Random muses on SOTU 

For the first time since I started watching the State of the Union (SOTU) speech, I took some notes. So my thoughts and impressions are somewhat organized, for what they're worth.

Began watching a few minutes before the speech to catch the pre-game on CNN. Judy Woodruff, Aaron Brown, Wolf Blitzer, and other talking heads were pontificating on what President Dubya was going to say. Jeff Greenfield said that Dubya wants to talk about the economy and other domestic issues, but Iraq may drown all that out. It was a classic example of a self-fulfilling prophecy: Since the media decides what it wants to talk about, it's up to them if Dubya's economic talk gets ignored. Sure enough, after the speech, Greenfield was saying the same thing, thus fulfilling his own prophecy and proving himself right. 

Anyway, so CNN is showing all the pomp and nonsense that goes on at these things, with all these congressmen and cabinet secretaries conversing and pretending to like each other. CNN mentioned that this year, it was Attorney General John Ashcroft's turn to stay away from the building, in case some wack job blew up the Capitol. With at least one cabinet secretary safely away, the presidential succession is ensured.
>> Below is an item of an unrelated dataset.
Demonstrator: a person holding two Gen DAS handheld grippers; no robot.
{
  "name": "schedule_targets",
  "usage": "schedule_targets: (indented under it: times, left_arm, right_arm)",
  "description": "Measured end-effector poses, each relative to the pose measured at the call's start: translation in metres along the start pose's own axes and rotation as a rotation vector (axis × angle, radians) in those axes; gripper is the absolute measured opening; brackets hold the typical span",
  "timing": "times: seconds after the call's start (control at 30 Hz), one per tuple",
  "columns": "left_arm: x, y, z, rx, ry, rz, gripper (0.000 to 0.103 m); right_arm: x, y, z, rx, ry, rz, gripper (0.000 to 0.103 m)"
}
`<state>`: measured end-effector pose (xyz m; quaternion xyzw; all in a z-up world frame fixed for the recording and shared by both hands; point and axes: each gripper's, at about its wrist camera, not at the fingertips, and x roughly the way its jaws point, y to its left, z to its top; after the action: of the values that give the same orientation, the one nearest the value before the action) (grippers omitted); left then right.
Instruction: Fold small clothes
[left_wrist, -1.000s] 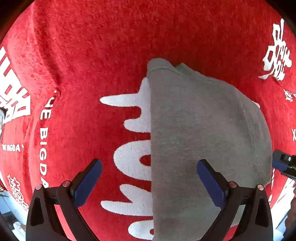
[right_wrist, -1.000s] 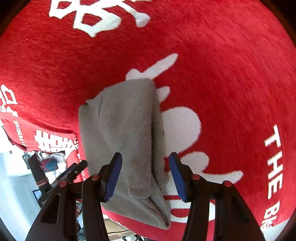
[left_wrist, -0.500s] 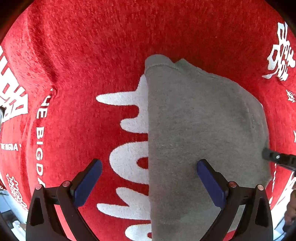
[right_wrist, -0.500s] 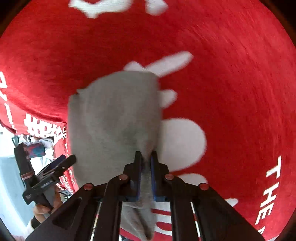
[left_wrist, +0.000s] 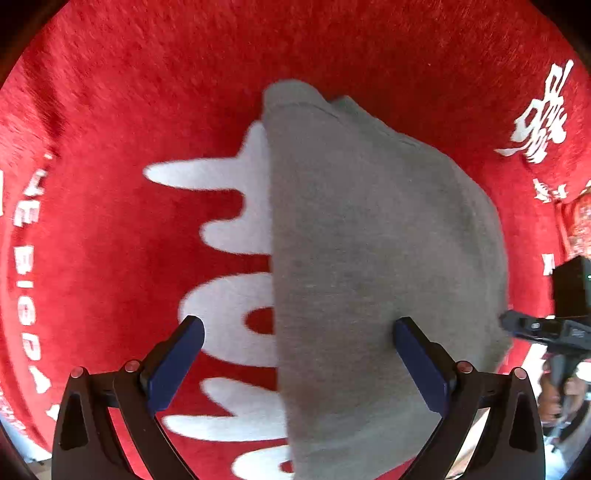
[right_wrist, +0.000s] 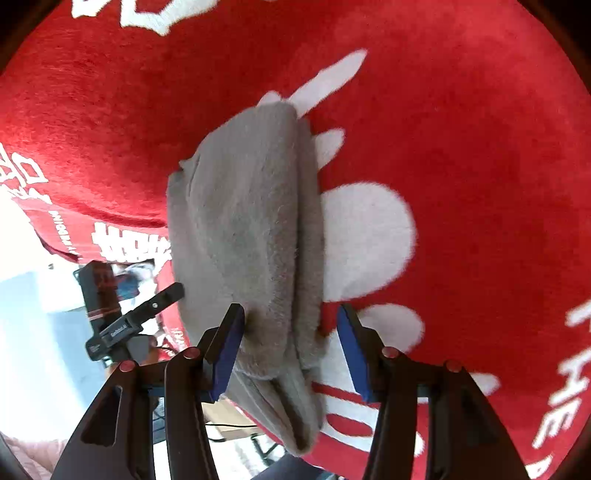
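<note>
A small grey garment (left_wrist: 376, 258) lies folded lengthwise on a red plush cloth with white lettering; its near end hangs over the cloth's front edge. My left gripper (left_wrist: 299, 356) is open, its blue pads astride the garment's left folded edge. In the right wrist view the same grey garment (right_wrist: 251, 229) shows stacked layers. My right gripper (right_wrist: 291, 343) is open, with its pads on either side of the garment's near end and its left pad close against the fabric.
The red cloth (left_wrist: 147, 110) covers the whole work surface and drapes over the edge (right_wrist: 110, 236). The other gripper shows at the right edge of the left wrist view (left_wrist: 554, 328) and at the left of the right wrist view (right_wrist: 125, 317).
My right gripper was open, shut on the garment's near end half a second ago, and is open again now. The left gripper stayed open and moved slightly closer over the cloth.
</note>
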<state>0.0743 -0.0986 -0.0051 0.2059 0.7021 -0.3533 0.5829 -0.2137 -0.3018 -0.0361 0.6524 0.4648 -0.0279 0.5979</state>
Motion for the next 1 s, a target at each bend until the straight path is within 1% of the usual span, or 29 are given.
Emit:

I couldn't help but think what the ACLU's take on this was. They must have been praying (if anyone at the ACLU does that) for extra tight security, because one well-placed bomb would produced President John Ashcroft, which is the ACLU's worst nightmare.

So now President Dubya is making his way down the aisle, glad-handing all the esteemed congresspeople, and Woodruff mentions that Dubya looks more mature and confident tonight, as opposed to last year when he was tentative and uncertain. Does anyone know what the heck she is talking about?
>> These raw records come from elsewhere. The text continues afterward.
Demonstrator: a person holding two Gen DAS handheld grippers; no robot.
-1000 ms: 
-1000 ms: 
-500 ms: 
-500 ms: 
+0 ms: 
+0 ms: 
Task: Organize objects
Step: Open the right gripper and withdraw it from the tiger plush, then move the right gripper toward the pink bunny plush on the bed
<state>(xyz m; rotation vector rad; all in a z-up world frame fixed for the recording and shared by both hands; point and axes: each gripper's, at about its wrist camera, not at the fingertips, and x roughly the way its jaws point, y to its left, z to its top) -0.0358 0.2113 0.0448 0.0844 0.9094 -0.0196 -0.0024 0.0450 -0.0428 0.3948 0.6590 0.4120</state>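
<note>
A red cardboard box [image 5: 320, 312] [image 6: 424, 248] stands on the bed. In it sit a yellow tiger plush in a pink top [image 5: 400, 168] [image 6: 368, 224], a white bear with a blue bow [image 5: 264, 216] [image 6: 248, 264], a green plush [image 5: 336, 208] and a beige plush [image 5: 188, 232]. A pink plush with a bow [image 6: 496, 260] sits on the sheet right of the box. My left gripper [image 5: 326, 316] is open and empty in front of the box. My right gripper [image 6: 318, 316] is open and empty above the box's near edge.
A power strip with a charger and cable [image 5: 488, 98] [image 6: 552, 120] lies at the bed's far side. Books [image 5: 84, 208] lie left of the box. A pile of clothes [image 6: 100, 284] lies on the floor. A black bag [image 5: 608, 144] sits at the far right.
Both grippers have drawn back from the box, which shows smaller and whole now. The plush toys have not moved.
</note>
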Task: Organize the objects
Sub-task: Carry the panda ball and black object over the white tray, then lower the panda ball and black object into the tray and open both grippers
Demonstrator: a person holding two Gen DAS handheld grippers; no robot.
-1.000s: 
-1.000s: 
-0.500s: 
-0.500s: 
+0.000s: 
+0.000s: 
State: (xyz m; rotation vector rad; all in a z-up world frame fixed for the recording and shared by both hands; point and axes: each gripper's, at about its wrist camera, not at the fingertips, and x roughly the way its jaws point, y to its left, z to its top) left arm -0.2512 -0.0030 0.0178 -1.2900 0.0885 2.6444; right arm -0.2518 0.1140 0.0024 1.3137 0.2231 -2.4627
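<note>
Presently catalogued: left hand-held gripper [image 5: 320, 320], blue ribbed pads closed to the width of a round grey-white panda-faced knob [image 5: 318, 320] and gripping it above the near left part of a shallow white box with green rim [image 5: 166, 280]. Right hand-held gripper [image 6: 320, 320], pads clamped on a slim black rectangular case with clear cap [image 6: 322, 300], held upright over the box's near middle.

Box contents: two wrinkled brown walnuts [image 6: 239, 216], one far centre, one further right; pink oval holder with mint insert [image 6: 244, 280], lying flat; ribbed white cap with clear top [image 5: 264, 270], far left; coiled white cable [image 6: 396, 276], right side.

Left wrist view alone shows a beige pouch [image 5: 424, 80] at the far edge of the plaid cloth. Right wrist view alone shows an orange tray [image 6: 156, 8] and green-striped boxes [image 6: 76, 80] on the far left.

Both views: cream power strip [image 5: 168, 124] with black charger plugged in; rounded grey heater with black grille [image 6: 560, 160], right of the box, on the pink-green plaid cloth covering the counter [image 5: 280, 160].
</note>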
(Brief aside: I'll always remember what Judy Woodruff said after Dubya's acceptance speech at the 2000 Republican convention. Lee Greenwood had come on stage and started to sing "God Bless the USA," which Woodruff called "that song that Republicans love." I guess all you non-Republicans out there don't like that song, you commie swine.)
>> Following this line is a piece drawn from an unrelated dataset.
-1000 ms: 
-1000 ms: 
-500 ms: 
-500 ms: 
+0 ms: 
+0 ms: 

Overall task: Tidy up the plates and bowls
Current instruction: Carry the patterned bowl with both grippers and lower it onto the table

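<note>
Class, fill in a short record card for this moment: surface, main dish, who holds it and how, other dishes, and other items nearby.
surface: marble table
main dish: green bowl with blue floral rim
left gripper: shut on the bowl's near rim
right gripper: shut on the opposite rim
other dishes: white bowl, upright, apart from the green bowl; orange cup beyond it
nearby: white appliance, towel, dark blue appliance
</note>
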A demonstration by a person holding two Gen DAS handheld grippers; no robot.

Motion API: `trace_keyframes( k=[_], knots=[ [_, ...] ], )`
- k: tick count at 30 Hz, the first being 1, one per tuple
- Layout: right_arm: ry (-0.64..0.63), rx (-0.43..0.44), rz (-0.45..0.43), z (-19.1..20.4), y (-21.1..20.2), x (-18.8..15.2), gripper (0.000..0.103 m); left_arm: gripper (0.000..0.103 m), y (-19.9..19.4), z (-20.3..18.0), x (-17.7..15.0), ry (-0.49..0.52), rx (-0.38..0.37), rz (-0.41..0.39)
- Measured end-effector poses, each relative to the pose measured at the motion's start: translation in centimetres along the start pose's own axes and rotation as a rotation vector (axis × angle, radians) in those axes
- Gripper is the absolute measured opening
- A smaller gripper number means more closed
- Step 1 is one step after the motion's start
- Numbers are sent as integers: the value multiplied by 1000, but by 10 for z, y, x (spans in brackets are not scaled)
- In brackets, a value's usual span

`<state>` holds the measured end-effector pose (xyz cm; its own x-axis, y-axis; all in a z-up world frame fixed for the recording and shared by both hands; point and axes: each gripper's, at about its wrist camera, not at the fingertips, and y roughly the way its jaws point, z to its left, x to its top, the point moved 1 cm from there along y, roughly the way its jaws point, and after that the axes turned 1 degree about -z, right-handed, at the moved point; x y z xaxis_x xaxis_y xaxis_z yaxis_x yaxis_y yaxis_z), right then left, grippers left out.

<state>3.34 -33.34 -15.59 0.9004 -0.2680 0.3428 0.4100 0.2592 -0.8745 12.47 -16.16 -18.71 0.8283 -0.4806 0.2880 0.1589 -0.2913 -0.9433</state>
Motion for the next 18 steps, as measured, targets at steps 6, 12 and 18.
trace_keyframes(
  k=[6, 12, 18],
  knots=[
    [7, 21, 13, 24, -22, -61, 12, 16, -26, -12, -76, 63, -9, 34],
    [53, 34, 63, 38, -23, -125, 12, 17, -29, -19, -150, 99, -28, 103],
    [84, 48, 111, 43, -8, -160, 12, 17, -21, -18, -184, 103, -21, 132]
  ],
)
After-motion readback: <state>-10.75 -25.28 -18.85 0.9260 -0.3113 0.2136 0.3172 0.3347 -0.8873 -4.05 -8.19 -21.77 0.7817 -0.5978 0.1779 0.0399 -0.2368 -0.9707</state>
So Dubya starts his speech, after the eternal applause and standing ovation, and is interrupted three seconds in by more applause. Actually, it wasn't that bad, it just seemed like it. All the applause and standing ovations (40 applause interruptions and and 39 standing ovations, according to my own highly unscientific and unreliable count) broke up the speech into a ragged and stop-and-go recitation. Just once, I'd love to see a president get up there and say, "Folks, I'm bound by the Constitution to report to the Congress on a regular schedule. That has morphed into the State of the Union, a speech which too often is measured by standing ovations and degenerates into a laundry list of wonderful new proposals that don't stand a snowball's chance of passing the Congress. So, I don't care about applause or standing ovations, or any of that other pap. I'm here to talk about America, so let's get to it." And the president proceeds to give a substantive, serious, and thorough examination of the state of our union. Wouldn't that be grand?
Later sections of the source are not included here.